With an end to school segregation decreed for the South, Negro teachers there are coming up against a real question. It is this: Can they look to the Northern states for teaching jobs if these are wiped out by an integration of Negro and white schools in the South?

The answer, on the basis of the present use of Negro teachers in the non-segregated schools of Northern states, appears to be: No.

Negro leaders themselves are convinced that thousands of Negro teachers will go out of Southern schools with the end of segregation. They have seen this happen in many Northern communities, with the integration of schools. They expect to see it happen again in the South. (source)

The article argues that because the southern states had several times as many black teachers as the (non-segregated) state of New York, for example, that this would lead to a "loss of jobs" that would negatively impact both the teachers and the South in general.

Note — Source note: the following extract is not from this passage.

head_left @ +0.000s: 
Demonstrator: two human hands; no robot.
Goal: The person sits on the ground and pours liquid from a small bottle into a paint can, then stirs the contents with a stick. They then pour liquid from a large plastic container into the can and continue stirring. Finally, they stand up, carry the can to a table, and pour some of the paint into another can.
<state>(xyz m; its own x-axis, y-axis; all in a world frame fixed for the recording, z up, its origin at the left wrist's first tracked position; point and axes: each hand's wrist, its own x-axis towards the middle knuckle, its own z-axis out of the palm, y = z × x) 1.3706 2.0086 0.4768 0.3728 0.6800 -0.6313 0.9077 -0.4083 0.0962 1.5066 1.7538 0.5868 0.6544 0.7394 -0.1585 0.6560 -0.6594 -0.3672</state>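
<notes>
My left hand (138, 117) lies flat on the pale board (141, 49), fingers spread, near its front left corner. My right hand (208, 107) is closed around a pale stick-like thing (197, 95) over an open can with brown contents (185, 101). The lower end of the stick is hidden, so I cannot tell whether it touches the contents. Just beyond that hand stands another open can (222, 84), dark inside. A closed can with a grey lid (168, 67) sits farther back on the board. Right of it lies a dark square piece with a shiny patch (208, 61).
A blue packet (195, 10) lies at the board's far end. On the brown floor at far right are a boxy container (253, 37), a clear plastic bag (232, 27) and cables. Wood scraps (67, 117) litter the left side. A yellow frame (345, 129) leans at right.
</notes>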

The SPJ was opposed to forced desegregation, so it's not surprising that it ran this kind of report. But I'd like to know what actually happened over the years following Brown v. Board of Education. Did the number of employed black school teachers actually drop, in the South and/or nationwide? If so, how long did it take to recover to pre-desegregation levels?

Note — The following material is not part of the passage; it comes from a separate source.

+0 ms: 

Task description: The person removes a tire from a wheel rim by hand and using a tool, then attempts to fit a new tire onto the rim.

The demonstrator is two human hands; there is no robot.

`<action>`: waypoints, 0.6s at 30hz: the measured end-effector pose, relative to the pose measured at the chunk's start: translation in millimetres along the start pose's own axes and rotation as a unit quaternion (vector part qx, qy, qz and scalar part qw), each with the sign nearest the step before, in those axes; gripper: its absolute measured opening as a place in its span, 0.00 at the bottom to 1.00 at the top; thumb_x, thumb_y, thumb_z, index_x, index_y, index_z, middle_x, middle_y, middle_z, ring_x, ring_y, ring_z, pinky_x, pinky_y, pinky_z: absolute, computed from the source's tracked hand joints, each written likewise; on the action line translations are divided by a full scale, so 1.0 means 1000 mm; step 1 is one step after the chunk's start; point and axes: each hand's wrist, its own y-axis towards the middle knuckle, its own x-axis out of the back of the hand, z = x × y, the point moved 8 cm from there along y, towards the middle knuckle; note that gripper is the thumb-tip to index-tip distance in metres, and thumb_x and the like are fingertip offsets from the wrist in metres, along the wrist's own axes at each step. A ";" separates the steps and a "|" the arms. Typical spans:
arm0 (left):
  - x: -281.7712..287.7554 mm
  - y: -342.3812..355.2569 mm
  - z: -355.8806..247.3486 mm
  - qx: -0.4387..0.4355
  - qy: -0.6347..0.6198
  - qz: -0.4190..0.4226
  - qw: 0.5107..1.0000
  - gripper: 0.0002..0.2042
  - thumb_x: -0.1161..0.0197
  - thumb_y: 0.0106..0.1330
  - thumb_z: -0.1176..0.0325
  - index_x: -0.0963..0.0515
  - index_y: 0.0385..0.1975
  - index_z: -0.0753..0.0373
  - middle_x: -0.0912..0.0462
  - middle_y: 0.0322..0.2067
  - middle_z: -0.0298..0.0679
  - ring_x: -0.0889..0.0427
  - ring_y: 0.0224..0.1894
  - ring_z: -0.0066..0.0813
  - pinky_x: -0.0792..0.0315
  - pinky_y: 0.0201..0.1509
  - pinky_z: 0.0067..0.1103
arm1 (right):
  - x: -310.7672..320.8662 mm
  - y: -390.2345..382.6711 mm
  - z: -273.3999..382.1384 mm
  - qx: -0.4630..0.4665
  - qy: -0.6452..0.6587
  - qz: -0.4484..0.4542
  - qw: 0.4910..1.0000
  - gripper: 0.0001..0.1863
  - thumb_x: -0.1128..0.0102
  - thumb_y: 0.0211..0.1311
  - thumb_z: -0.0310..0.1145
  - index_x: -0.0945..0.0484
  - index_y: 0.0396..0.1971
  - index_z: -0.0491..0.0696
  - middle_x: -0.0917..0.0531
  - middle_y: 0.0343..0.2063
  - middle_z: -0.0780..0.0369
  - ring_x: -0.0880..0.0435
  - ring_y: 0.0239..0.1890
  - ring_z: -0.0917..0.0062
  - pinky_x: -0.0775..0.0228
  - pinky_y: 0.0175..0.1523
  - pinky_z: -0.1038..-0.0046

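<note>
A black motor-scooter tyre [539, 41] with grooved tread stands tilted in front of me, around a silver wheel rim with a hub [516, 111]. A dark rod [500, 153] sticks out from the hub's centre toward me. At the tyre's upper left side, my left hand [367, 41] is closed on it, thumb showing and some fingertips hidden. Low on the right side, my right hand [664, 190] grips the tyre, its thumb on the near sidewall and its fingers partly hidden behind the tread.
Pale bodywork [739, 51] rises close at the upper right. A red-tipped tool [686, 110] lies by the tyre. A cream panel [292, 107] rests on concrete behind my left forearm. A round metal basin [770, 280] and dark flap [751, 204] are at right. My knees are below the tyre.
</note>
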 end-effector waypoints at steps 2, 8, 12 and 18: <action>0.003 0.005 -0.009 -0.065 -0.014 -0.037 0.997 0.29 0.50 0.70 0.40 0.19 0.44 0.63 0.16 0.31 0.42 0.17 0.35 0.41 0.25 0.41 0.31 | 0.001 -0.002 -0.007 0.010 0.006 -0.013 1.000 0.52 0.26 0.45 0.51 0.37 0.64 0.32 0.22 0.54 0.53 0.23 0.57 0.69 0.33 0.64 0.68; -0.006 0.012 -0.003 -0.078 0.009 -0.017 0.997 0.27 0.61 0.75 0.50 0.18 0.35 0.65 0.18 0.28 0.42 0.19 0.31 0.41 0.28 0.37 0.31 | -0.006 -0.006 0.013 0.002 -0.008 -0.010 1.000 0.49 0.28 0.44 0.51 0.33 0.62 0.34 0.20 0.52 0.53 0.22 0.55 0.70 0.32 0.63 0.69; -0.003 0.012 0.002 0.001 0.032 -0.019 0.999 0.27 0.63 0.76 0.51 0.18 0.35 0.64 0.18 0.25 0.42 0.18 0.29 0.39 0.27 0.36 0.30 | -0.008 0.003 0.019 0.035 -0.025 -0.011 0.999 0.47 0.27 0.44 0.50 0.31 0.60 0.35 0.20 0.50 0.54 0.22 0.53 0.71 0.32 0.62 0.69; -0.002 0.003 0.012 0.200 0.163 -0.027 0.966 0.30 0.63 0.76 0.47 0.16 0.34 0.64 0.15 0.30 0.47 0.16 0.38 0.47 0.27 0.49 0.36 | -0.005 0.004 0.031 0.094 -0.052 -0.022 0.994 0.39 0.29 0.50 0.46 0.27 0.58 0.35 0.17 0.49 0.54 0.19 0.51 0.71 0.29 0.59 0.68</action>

  • Would the total number of (now integrated) students not still need the same total number of teachers?
    – DJohnM
    Jun 7, 2017 at 22:05
  • 3
    @DJohnM Perhaps some efficiencies of scale might reduce the total number of teachers required, but I suspect the bigger issue would have been in discriminatory hiring practices... just because the schools are integrated doesn't mean that school administrators will fairly evaluate black teachers in comparison to their white counterparts. Jun 7, 2017 at 22:56

1 Answer 1


Malcom Gladwell says they were fired.

I'm not sure that I am completely convinced; Gladwell has accused of allowing his bias to affect the story before. But it is quite plausible; the history of discrimination in America has always been to ensure that random ill effects fall on the minority, insulating the majority.